INSTRUCTIONS FOR THE TASK – Work through the entries that follow and state how many lines contain the word "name". Only the number is wanted.

[Data records]
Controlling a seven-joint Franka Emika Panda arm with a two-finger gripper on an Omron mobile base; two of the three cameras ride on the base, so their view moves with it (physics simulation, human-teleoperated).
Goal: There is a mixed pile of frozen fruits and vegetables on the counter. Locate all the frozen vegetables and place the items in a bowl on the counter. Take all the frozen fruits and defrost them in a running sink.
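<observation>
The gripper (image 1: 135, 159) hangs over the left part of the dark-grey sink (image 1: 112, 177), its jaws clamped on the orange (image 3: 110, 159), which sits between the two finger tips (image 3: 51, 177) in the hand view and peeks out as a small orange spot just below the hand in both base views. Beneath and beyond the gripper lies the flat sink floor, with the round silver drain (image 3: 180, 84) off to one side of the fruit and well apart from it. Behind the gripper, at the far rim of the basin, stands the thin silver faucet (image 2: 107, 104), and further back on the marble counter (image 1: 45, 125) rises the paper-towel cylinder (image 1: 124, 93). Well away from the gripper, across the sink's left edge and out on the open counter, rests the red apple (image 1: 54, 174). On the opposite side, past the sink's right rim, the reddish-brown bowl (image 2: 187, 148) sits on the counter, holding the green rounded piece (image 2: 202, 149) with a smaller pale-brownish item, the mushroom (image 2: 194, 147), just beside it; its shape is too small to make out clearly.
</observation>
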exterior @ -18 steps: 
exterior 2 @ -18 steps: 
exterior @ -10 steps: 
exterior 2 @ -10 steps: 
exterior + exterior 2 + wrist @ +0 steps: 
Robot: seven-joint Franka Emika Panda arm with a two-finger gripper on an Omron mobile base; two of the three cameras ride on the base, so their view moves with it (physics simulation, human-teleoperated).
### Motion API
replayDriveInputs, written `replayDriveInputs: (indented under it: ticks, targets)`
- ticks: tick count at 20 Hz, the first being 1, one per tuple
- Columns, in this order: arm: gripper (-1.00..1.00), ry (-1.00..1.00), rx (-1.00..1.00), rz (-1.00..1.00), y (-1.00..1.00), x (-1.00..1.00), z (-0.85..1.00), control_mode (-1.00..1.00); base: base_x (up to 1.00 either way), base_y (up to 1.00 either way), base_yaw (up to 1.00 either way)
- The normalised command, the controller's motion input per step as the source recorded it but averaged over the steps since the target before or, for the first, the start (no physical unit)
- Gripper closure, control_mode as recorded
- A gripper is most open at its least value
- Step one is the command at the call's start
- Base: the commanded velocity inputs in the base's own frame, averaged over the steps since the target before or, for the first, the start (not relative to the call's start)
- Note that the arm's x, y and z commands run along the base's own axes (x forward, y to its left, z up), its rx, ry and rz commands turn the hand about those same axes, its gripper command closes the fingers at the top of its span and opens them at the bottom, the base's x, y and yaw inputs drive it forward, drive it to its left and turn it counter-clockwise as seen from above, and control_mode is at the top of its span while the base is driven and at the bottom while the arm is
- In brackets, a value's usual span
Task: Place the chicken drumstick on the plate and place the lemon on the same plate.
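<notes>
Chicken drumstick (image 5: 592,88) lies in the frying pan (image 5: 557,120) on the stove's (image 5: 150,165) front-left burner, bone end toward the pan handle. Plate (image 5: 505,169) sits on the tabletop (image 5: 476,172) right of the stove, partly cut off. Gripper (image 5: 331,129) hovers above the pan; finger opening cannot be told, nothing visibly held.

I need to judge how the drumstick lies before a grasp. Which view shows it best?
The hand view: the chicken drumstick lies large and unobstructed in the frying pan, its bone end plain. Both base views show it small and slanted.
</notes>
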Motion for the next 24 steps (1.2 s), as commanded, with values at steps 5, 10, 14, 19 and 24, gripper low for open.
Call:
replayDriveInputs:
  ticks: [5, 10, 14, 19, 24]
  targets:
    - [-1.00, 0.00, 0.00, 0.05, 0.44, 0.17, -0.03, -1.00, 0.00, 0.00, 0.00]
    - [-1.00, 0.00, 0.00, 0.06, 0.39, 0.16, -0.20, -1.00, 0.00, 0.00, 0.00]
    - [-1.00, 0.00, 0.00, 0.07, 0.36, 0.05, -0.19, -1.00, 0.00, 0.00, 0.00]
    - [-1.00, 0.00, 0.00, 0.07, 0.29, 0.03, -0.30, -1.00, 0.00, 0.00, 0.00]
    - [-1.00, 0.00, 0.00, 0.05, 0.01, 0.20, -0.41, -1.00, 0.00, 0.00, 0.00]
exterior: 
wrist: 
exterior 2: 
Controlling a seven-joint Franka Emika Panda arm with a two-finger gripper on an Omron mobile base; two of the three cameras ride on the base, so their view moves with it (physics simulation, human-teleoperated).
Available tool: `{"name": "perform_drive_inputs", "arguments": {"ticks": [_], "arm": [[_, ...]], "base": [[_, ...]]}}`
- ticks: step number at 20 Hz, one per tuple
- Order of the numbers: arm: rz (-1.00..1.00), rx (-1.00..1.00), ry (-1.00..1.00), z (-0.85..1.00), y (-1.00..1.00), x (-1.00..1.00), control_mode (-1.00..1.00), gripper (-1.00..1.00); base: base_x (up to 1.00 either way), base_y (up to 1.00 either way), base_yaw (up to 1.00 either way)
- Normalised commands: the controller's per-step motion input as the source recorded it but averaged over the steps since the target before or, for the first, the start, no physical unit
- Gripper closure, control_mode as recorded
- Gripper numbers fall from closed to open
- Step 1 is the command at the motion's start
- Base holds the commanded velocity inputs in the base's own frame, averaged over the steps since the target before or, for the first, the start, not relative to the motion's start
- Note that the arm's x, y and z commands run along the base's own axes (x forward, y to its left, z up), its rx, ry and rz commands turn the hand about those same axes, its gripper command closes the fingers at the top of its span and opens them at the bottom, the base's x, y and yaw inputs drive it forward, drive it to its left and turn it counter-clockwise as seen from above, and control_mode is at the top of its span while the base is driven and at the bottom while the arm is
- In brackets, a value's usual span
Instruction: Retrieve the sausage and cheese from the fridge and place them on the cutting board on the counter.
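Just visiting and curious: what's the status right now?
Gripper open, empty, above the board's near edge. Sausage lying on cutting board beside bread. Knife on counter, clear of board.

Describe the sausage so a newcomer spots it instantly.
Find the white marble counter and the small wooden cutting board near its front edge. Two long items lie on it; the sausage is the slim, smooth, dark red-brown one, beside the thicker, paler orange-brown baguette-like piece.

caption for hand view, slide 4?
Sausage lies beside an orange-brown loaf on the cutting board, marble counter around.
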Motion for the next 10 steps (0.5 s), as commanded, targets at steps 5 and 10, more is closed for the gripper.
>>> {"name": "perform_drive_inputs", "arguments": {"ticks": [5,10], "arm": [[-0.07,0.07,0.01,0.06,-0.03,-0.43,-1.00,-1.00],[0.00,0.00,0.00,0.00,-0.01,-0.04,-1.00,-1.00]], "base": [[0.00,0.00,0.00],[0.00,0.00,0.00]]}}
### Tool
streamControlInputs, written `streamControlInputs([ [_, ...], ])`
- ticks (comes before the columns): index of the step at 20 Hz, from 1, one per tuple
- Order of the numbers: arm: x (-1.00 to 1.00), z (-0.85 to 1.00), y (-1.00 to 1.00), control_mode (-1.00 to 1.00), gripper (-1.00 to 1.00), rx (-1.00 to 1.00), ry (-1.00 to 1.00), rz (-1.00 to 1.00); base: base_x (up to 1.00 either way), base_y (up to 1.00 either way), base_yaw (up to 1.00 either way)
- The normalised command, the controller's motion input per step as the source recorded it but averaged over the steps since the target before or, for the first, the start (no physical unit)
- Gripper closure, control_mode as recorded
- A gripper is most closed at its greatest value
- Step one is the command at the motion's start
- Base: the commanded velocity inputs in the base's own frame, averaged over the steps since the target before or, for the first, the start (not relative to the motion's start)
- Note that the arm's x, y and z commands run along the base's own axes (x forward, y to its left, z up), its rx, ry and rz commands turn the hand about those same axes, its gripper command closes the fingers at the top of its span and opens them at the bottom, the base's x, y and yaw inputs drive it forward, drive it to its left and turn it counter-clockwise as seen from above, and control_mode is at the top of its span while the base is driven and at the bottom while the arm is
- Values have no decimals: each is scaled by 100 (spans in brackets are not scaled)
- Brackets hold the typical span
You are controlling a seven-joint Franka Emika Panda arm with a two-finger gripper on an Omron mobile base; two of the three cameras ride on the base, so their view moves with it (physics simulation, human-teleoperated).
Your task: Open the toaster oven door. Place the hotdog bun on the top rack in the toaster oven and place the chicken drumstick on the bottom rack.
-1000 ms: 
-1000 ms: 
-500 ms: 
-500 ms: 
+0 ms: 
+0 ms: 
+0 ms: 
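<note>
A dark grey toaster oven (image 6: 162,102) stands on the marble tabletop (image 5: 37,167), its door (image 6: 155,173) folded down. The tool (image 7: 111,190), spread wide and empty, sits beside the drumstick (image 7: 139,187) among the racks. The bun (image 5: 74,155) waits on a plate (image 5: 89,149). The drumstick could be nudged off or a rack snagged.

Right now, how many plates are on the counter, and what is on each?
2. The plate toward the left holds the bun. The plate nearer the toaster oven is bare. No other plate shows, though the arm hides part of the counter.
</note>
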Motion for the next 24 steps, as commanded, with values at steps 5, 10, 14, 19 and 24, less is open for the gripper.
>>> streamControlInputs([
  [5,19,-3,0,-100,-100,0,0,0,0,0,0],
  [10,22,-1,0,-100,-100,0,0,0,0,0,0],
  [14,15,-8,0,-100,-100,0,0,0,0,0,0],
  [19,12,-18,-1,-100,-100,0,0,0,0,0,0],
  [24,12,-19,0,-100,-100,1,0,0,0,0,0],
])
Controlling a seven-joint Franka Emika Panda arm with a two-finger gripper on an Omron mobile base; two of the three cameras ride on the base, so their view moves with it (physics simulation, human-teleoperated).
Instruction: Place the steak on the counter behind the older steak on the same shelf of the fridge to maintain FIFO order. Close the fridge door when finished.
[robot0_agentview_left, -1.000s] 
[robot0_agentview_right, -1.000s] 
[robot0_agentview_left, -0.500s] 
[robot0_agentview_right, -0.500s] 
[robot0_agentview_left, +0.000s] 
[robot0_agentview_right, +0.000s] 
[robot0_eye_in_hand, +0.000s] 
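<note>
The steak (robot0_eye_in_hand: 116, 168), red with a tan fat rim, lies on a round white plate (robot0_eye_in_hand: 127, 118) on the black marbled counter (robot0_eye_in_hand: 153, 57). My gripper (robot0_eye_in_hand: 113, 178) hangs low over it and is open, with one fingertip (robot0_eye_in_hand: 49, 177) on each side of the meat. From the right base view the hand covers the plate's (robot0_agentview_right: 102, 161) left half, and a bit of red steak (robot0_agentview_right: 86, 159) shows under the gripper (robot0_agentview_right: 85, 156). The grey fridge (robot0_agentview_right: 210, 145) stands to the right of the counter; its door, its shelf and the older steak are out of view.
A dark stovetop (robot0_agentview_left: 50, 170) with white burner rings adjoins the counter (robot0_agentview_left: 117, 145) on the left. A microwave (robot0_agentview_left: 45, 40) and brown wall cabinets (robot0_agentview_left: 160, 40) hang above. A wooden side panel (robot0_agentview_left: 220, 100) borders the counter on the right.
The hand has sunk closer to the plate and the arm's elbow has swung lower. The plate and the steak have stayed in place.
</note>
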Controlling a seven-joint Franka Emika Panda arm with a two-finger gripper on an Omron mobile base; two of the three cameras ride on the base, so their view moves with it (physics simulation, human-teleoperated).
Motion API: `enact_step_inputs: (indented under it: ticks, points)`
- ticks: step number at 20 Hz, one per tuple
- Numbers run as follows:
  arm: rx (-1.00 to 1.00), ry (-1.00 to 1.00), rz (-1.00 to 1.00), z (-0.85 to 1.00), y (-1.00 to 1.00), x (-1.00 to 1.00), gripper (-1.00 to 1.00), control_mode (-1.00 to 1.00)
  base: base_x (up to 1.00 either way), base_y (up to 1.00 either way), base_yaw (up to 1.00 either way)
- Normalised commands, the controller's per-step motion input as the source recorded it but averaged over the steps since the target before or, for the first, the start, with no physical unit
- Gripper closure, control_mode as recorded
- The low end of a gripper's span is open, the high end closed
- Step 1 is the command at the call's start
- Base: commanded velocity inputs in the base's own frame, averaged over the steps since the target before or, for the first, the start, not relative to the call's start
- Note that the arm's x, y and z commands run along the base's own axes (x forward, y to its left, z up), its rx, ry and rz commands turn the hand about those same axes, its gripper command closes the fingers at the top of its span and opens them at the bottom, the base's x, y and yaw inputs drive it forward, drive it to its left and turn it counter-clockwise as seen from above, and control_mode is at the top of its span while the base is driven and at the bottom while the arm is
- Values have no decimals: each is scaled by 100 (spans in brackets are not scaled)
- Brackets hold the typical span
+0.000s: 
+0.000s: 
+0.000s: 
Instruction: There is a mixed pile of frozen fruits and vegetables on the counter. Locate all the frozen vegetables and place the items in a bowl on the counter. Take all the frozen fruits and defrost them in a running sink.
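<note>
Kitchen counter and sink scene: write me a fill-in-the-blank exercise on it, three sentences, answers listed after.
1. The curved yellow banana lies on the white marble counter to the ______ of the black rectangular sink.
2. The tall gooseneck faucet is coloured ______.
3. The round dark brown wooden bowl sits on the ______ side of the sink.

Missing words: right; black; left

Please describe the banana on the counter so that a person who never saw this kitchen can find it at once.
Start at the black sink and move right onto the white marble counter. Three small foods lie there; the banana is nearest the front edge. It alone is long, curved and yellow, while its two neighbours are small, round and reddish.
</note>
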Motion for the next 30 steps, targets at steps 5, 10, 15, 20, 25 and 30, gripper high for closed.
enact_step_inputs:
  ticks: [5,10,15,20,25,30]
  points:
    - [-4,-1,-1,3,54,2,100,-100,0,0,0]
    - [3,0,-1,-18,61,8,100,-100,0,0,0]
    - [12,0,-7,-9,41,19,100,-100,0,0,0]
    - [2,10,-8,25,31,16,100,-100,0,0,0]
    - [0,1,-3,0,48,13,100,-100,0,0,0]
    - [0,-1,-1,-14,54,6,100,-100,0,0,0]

ANSWER – 2